About this exercise:
Both the line below containing "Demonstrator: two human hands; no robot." and the line containing "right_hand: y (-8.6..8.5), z", along with every line between them, should be repeated exactly; no other line belongs in the answer.

Exercise data:

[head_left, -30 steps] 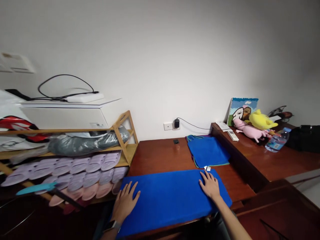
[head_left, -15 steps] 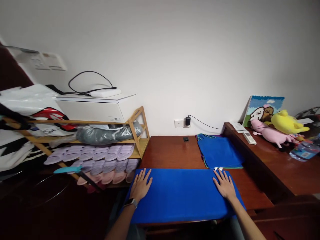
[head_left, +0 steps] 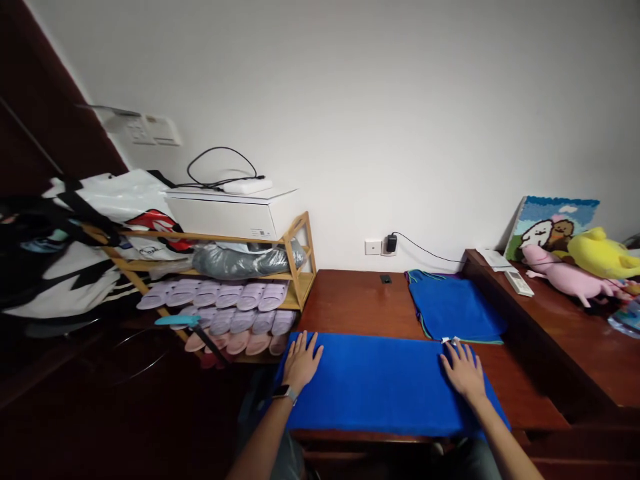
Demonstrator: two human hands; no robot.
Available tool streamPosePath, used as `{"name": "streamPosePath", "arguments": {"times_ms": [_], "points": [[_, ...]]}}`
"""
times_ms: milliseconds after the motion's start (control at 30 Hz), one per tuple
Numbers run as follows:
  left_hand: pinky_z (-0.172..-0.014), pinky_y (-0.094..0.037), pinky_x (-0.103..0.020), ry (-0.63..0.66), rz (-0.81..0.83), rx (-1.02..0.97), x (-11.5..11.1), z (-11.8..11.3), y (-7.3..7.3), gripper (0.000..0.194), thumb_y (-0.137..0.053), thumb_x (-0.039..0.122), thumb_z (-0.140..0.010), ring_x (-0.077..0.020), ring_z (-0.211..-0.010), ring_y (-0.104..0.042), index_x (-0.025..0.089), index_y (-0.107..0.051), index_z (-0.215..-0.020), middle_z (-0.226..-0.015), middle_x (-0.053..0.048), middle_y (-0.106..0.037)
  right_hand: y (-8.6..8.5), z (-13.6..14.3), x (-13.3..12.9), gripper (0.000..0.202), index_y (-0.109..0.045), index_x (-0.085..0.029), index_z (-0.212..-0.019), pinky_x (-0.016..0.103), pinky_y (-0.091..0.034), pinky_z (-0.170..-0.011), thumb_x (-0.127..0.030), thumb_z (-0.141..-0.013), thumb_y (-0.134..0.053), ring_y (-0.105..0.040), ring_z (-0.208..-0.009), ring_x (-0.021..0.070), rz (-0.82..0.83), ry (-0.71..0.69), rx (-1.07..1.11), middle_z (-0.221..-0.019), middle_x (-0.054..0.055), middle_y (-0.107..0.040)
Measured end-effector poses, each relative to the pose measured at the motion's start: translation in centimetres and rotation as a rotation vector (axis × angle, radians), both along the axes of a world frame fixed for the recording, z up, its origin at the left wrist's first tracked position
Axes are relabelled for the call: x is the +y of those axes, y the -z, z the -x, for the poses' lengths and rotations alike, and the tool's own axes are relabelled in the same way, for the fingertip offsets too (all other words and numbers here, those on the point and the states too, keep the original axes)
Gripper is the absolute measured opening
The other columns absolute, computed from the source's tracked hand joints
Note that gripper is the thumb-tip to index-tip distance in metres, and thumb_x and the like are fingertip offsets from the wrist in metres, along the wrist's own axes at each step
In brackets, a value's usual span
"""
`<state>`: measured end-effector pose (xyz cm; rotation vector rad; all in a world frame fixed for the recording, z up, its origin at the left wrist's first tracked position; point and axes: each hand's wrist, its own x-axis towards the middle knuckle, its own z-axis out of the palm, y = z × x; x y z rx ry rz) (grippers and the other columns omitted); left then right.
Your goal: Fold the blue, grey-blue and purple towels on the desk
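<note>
A blue cloth [head_left: 380, 387] lies flat along the front of the brown wooden desk [head_left: 350, 300]. On its left end rests my left hand [head_left: 303, 361], fingers spread, with a watch [head_left: 285, 393] on the wrist. My right hand [head_left: 464, 371] lies open on the right end, near small white tags [head_left: 449, 341] at the cloth's far edge. Behind that hand is a second blue cloth [head_left: 453, 307] with green and purple edging, folded on the desk. Neither hand grips anything.
A wooden rack [head_left: 300, 267] at the left holds several slippers [head_left: 250, 298], a plastic-wrapped grey bundle [head_left: 235, 261] and a white box [head_left: 225, 215]. On the raised right surface are a remote [head_left: 519, 283], a pink plush [head_left: 565, 273] and a yellow plush [head_left: 603, 253]. A black charger [head_left: 391, 243] is plugged into the wall.
The view has turned a little to the left, so everything sits farther right in the picture. Both hands remain flat on the cloth, which looks the same.
</note>
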<state>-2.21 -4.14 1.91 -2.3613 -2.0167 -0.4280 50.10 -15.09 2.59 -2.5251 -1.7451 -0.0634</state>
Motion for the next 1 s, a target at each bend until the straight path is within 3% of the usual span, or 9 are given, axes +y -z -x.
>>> {"name": "streamPosePath", "arguments": {"times_ms": [67,200,300,400,533,667,767,1000], "points": [[-0.133,-0.030,-0.057,0.074,-0.073,-0.022,-0.2,-2.2,-0.9,0.063,-0.035,0.050,-0.110,-0.0334,-0.161,-0.040,0.020,-0.054,-0.162,-0.172,-0.016,-0.047,-1.1,4.9,1.0,0.066,-0.053,-0.021,-0.163,0.057,-0.022,-0.134,-0.047,-0.109,-0.024,-0.029,-0.165,0.0329,-0.080,-0.108,0.006,-0.176,0.010,-0.039],[-0.134,-0.028,-0.054,0.290,-0.062,-0.043,-0.7,-7.5,-1.8,0.057,-0.038,0.049,-0.111,-0.0291,-0.163,-0.037,0.030,-0.052,-0.163,-0.174,-0.009,-0.045,-2.5,16.3,3.0,0.064,-0.043,-0.026,-0.168,0.050,-0.020,-0.136,-0.048,-0.111,-0.026,-0.028,-0.166,0.0260,-0.070,-0.439,0.172,-0.178,0.004,-0.035],[-0.133,-0.028,-0.056,0.267,0.025,-0.046,-0.9,-8.2,-1.0,0.058,-0.042,0.053,-0.109,-0.0310,-0.162,-0.038,0.033,-0.053,-0.162,-0.173,-0.008,-0.046,-2.5,19.9,3.7,0.065,-0.038,-0.027,-0.171,0.050,-0.018,-0.136,-0.052,-0.112,-0.025,-0.026,-0.167,0.0250,0.008,-0.484,0.261,-0.178,0.003,-0.032],[-0.132,-0.027,-0.058,0.157,0.034,-0.031,-0.1,-4.8,0.5,0.062,-0.041,0.059,-0.108,-0.0330,-0.163,-0.036,0.033,-0.051,-0.163,-0.174,-0.010,-0.044,-1.9,16.4,3.3,0.068,-0.032,-0.028,-0.172,0.052,-0.016,-0.137,-0.057,-0.111,-0.025,-0.022,-0.168,0.0253,0.055,-0.400,0.258,-0.179,0.002,-0.029],[-0.130,-0.029,-0.061,0.042,-0.005,-0.006,1.4,0.6,1.9,0.070,-0.037,0.063,-0.106,-0.0355,-0.163,-0.036,0.028,-0.049,-0.165,-0.174,-0.013,-0.044,-1.0,5.4,0.8,0.071,-0.027,-0.026,-0.174,0.053,-0.015,-0.137,-0.057,-0.111,-0.019,-0.021,-0.168,0.0253,0.087,-0.125,0.170,-0.180,0.003,-0.027],[-0.131,-0.029,-0.061,0.023,-0.008,0.000,1.6,2.1,1.9,0.073,-0.036,0.064,-0.105,-0.0363,-0.162,-0.036,0.025,-0.047,-0.166,-0.175,-0.014,-0.042,0.1,-3.5,-1.5,0.075,-0.025,-0.020,-0.175,0.052,-0.019,-0.136,-0.054,-0.109,-0.018,-0.022,-0.168,0.0263,0.114,0.079,0.120,-0.181,0.005,-0.025],[-0.131,-0.028,-0.060,0.012,0.001,-0.002,1.3,1.6,1.7,0.072,-0.037,0.064,-0.105,-0.0361,-0.163,-0.035,0.026,-0.048,-0.166,-0.174,-0.012,-0.043,1.2,-5.9,-1.9,0.077,-0.025,-0.019,-0.175,0.053,-0.021,-0.136,-0.055,-0.107,-0.017,-0.022,-0.168,0.0271,0.116,0.083,0.117,-0.181,0.005,-0.023],[-0.132,-0.028,-0.058,0.000,-0.004,0.026,1.1,1.5,1.3,0.068,-0.041,0.058,-0.105,-0.0343,-0.162,-0.037,0.027,-0.049,-0.165,-0.174,-0.012,-0.044,3.0,-6.2,-1.6,0.078,-0.032,-0.024,-0.173,0.052,-0.022,-0.134,-0.057,-0.104,-0.017,-0.026,-0.167,0.0257,0.049,0.097,0.128,-0.180,0.005,-0.030]]}}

Response below:
Demonstrator: two human hands; no robot.
Available tool streamPosePath, used as `{"name": "streamPosePath", "arguments": {"times_ms": [_], "points": [[_, ...]]}}`
"""
times_ms: milliseconds after the motion's start (control at 30 Hz), one per tuple
Numbers run as follows:
  left_hand: pinky_z (-0.172..-0.014), pinky_y (-0.094..0.037), pinky_x (-0.103..0.020), ry (-0.63..0.66), rz (-0.81..0.83), rx (-1.02..0.97), x (-11.5..11.1), z (-11.8..11.3), y (-7.3..7.3), gripper (0.000..0.194), thumb_y (-0.137..0.053), thumb_x (-0.039..0.122), thumb_z (-0.140..0.010), ring_x (-0.077..0.020), ring_z (-0.211..-0.010), ring_y (-0.104..0.042), index_x (-0.025..0.089), index_y (-0.107..0.051), index_z (-0.215..-0.020), middle_z (-0.226..-0.015), middle_x (-0.053..0.048), middle_y (-0.106..0.037)
  right_hand: y (-8.6..8.5), z (-13.6..14.3), x (-13.3..12.9), gripper (0.000..0.202), index_y (-0.109..0.045), index_x (-0.085..0.029), index_z (-0.212..-0.019), pinky_x (-0.016..0.103), pinky_y (-0.091..0.034), pinky_z (-0.170..-0.011), thumb_x (-0.127..0.030), thumb_z (-0.141..-0.013), thumb_y (-0.134..0.053), ring_y (-0.105..0.040), ring_z (-0.208..-0.009), ring_x (-0.021..0.070), rz (-0.82..0.83), ry (-0.71..0.69), rx (-1.07..1.11), middle_z (-0.221..-0.019), middle_x (-0.054..0.055), middle_y (-0.107..0.040)

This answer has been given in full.